Why does Typed Racket run faster when `#:no-optimize`?

neteroster · November 3, 2023, 1:55am

Hello everyone, I am a beginner who has just started learning Racket. I am conducting some experiments with Typed Racket, and I have written the following code:

#lang typed/racket

(: benchmark-vector (-> Integer Integer Void))

(define (benchmark-vector len n)
  (define x (make-vector len 0))
  (for ([i (in-range n)])
    (vector-set! x 1 i)
    (vector-ref x 1)))

(time (benchmark-vector 1000 1000000000))

I compiled this code using raco make and ran it with racket xx.zo. The runtime of this code is mostly cpu time: 3765 real time: 3758 gc time: 0 (I tested it multiple times, and the difference is not significant).
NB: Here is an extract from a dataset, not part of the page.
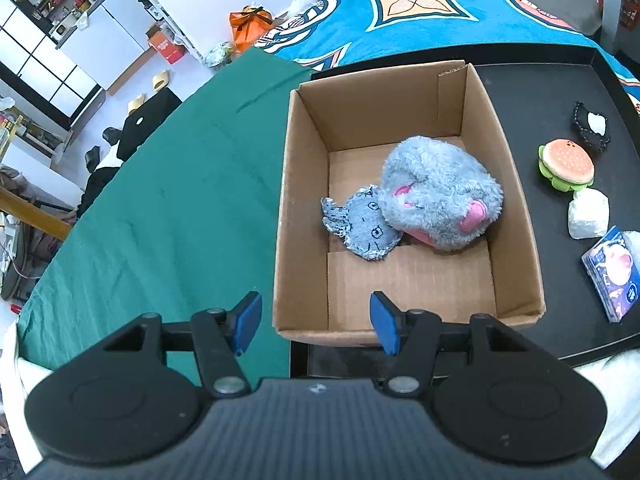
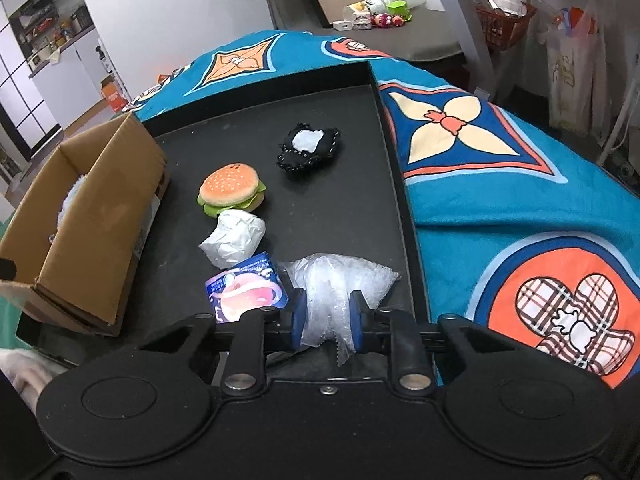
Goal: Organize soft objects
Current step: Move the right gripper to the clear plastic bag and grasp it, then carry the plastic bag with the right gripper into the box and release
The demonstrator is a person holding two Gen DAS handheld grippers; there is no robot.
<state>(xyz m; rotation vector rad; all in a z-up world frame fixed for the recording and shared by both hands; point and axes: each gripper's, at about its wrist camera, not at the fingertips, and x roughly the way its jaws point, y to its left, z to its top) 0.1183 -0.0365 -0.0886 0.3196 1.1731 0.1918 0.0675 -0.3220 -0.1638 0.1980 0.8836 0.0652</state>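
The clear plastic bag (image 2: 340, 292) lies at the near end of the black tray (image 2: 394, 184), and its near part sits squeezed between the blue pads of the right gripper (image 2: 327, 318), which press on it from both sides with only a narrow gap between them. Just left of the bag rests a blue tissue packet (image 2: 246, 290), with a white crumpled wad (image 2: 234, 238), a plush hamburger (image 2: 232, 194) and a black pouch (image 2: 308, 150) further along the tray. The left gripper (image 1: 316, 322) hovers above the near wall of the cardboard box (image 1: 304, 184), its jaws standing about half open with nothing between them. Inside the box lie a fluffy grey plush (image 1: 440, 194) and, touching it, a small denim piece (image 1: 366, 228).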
I wanted to see how much slower the code would be if I turned off the optimization of Typed Racket, so I changed the first line to #lang typed/racket #:no-optimize. To my surprise, the code actually ran faster, and the output times were mostly cpu time: 1406 real time: 1411 gc time: 15.

Could you please explain why this is happening? Did I do something wrong? Thank you, everyone! I love many concepts in Racket and hope to learn more about it!

Additional Infomations:

In DrRacket with debugging, with #:no-optimize, the program did run slower.
With #lang typed/racket/optional, the program runs as fast as #lang typed/racket #:no-optimize
With #lang typed/racket/no-check, the program also runs as fast as #lang typed/racket #:no-optimize

samth · November 3, 2023, 1:54pm

The primary optimization being applied here is that Typed Racket knows that x is a vector and so it inlines some of the vector-ref and vector-set! code. Unfortunately, because that code has to do checks for immutable vectors and impersonated vectors, it makes the overall code size larger, which can inhibit inlining elsewhere.
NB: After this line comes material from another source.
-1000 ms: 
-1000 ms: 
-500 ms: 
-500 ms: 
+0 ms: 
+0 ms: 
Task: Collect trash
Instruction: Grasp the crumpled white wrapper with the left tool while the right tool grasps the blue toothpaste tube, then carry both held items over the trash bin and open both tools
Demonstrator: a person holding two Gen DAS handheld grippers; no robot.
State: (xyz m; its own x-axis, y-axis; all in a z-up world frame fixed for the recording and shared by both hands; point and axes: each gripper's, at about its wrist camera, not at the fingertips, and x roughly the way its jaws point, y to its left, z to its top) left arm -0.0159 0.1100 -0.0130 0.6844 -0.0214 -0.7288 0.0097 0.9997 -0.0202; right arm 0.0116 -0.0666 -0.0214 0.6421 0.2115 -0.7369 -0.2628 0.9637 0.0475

It might be that those optimizations are not paying for themselves right now, or that they could be tweaked in some way.

sorawee · November 3, 2023, 2:09pm

It’s an optimization gone wrong, I think.

vector-set! in untyped Racket is “slow” because it needs to check that (1) the first argument is really a vector (2) the first argument is mutable and (3) the index is not out of bounds. To make the operation fast, we can switch to use either unsafe-vector-set! or unsafe-vector*-set!. The latter is the fastest, but doesn’t work on impersonated vectors. The former is slower than unsafe-vector*-set! but faster than vector-set!.

Typed Racket, in an attempt to make the code fast, attempts to use unsafe-vector*-set! or unsafe-vector-set!. But using these operations liberally could crash your programs if things go wrong. So Typed Racket needs to add some checks back manually, like checking that the index is not out of bounds.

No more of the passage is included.